While being diagnosed with an eating disorder is something I have considered as relevant to my mental health, I feel that my weight gain issues center more on body image issues and medication use.  For years, I bought into the fashion magazine mindset that you were not beautiful unless you were a size 6 or size 8.  For years throughout high school and college and into my twenties, I ate and exercised in order to maintain a size 6 or a size 8 figure.  Often this meant running three to five miles several times a week and counting caloric intake to be about 1000 calories a day.  When I became pregnant at age 38 I was about a size ten.
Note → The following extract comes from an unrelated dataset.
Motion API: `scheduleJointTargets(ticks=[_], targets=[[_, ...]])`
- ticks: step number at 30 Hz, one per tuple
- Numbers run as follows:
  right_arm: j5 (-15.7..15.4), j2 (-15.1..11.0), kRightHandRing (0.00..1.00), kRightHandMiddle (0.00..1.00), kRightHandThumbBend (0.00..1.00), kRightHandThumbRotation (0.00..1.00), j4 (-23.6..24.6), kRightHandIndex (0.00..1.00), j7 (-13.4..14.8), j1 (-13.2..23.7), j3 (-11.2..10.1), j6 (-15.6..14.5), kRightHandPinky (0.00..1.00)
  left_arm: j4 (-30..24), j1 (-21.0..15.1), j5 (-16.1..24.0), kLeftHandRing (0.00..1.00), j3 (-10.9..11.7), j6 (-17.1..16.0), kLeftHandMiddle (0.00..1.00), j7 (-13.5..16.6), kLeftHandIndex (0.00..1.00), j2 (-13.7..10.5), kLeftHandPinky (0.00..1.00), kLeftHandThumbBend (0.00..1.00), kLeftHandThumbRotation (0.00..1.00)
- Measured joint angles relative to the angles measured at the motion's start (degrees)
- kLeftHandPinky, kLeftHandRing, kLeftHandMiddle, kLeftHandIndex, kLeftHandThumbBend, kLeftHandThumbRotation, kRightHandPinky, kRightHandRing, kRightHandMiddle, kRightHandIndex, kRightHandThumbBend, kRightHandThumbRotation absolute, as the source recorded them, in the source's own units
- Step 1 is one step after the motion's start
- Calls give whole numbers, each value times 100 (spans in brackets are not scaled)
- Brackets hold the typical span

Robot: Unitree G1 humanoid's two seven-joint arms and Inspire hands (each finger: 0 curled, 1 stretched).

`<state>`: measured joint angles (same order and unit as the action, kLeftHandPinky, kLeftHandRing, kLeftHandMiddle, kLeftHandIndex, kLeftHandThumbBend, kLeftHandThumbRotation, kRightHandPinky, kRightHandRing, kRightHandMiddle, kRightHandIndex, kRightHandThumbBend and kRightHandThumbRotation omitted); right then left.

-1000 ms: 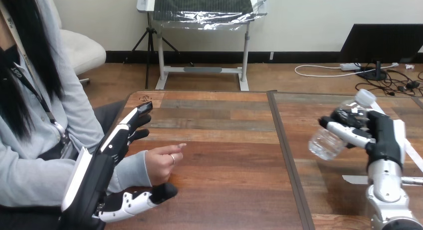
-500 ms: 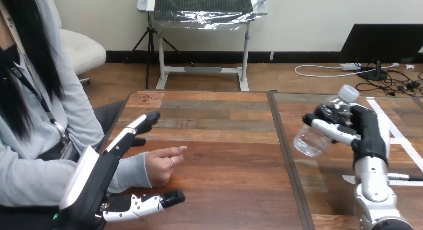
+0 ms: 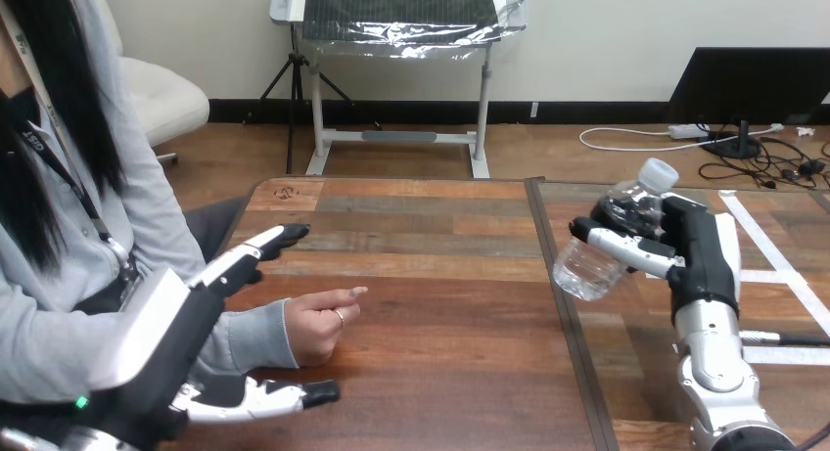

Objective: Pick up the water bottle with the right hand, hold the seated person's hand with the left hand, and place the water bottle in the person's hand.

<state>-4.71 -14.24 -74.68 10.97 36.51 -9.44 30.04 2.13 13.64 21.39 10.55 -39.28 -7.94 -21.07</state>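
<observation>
My right hand (image 3: 693, 244) is shut on a clear water bottle (image 3: 609, 238) with a white cap, held tilted above the right half of the table, cap up and to the right. The person's hand (image 3: 319, 323) rests on the table at the left, loosely closed, one finger pointing right. My left hand (image 3: 176, 334) is open around the person's wrist and grey sleeve: fingers (image 3: 256, 249) stretch out behind the wrist, the thumb (image 3: 279, 396) lies on the table in front of it. It does not grip the wrist.
A dark seam (image 3: 558, 294) splits the wooden table (image 3: 440, 353) into two halves. White tape strips (image 3: 783, 275) lie on the right half near my right arm. The person sits at the table's left side.
My right hand has carried the bottle left, toward the table's middle seam. My left arm has dropped lower and turned, its fingers lowering beside the person's wrist. The person's hand has stayed put.
</observation>
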Motion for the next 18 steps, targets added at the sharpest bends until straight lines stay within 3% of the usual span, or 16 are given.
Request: scheduleJointTargets(ticks=[10, 18], targets=[[7, 65, 39, 48, 78, 0, 72, 48, -92, 0, 43, 206, 31, -269, -7, 311, 83, 192, 404, 84, -7, 84, -508, 78, 100, 30], [24, 67, 39, 48, 77, 0, 199, 48, -184, 0, 48, 338, 31, -276, -25, 406, 83, 267, 736, 83, -113, 83, -967, 78, 100, 22]])
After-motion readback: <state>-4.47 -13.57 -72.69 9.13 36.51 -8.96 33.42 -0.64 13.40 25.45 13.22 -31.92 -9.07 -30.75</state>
After giving birth to my daughter, I have stayed at a size twelve if not a size fourteen.  I currently have very little discipline in the food and exercise realm largely in my own view because I feel I am reacting to years of over-exercising and over-dieting. 

So it is that my size in clothes has moved from a size 6 in high school to a size 14 in married life and after child-birth.  This continues to be a goal of mine to return again to size 12 through a combination of exercise and food monitoring.  However, it is something admittedly that until quite recently has fallen off the radar screen.  Some of this frustration and back-pedaling about eating and exercise may include the fact that meds are often associated with weight gain.  In my mind, I tell myself it is better to have an extra twenty pounds on while taking medicine than it is to be a at a model’s weight with little or no mental stability.  This is particularly true when I start to be honest with myself that fasting from breakfast time through lunchtime is associated with mood issues since blood sugar levels are not being addressed.

Thought for the day – resilience

I do not know if this is the experience of other people with bipolar disorder or clinical depression or other behavioral health diagnoses including addiction, but when I am in the midst of a high or a low, it feels like that state will never end. The mania is all consuming. The depression seems never ending. Yet invariably the high or the low does dissipate. Perhaps this is because I have found medication that is useful or perhaps I or my therapist have talked myself out of anxiety about this or that potential event occurring. In the past when I have had a low or a high that was not receptive to medications, I have felt like that high or that low would last forever. The mania is all consuming so that I am unable to think of anything else. The depression feels like it will go on interminably. The only silver lining in these episodes is the idea that “this too shall pass.” Invariably after medication (including trial and error with multiple meds) and/or therapy do take hold, I can see clearly that the mania was temporary as was the depression. So is it possible that those of us who are first-hand familiar with anxiety and/or depression are perhaps more familiar with the anxiety that surrounds us today perhaps because of our own mental health conditions? Do we go through each day with the knowledge and perhaps the mantra that “this too shall pass?” Can we be a reminder to each other through our words and our actions that whatever negative thoughts or feelings we are having, in time things will be looking up or at least be more manageable? Can we be a reminder to those unfamiliar with anxiety or depression that again “this too will pass?” Can we through it all be the face of resilience?